In Moscow during the international chess tournament of 1925, the hero (Vladimir Fogel) and heroine (Anna Zemtsova) of the story are engaged to be married. Caught up in a society-wide chess fever, the hero forgets about his marital obligations and must beg for her forgiveness. As he kneels before his dismayed fiancée on a checkered cloth, the hero becomes distracted and starts to play chess. Enraged, the heroine throws his chess themed belongings out of the window and forces him to leave. Now separated, the heroine finds herself at a pharmacy, intending to obtain poison to kill herself. Meanwhile, the hero dejectedly sits on a bridge above a river, throwing what's left of his chess possessions into the water. Rather than throwing himself off the bridge as well, he realizes the importance of love and resolves to find the heroine and apologize. It is at this time that the heroine raises what she thinks is a vial of poison to her lips.

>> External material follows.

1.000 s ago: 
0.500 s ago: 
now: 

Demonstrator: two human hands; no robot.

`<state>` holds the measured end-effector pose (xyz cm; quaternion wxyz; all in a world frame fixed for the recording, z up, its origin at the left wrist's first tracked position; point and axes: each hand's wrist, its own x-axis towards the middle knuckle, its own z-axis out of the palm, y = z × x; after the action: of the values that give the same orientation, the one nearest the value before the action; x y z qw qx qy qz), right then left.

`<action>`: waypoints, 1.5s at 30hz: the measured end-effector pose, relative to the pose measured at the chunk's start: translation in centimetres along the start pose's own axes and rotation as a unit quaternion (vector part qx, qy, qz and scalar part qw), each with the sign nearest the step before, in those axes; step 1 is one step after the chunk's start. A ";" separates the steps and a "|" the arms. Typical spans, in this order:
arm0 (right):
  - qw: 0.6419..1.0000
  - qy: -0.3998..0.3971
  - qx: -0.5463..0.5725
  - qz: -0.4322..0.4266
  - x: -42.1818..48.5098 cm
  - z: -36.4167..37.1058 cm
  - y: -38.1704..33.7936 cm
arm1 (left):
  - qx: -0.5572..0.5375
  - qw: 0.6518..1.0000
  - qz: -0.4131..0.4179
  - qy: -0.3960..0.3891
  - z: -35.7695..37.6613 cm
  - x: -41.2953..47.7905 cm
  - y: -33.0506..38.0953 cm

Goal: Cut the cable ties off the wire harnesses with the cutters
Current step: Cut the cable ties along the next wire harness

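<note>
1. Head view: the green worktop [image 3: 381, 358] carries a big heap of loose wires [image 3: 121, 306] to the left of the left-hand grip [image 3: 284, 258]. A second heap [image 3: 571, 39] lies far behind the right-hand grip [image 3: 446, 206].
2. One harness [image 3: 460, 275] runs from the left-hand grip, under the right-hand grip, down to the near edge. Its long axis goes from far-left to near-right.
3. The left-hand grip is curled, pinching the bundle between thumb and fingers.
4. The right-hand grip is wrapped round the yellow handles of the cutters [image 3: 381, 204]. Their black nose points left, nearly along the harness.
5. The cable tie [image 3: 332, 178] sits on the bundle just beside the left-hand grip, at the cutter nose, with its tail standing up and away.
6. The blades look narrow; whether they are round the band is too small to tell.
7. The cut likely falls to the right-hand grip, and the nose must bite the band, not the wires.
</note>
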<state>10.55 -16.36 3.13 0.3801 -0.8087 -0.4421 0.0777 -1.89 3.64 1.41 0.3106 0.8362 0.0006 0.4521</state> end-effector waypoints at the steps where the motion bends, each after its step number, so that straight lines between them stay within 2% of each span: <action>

However, she is stopped when she realizes that she was mistakenly given a chess piece by the distracted chemist. The heroine's distress is interrupted by World Chess Champion José Raúl Capablanca, who tells her that, in the company of a beautiful woman, he too hates chess. The two become friends and drive off as the hero arrives. The hero, with nothing left to do but return to chess, attends the tournament. Looking into the crowd, he is shocked to find his fiancée excitedly watching the game. He runs to her and the two embrace, united by their love for chess, and the film ends with them playing the game together.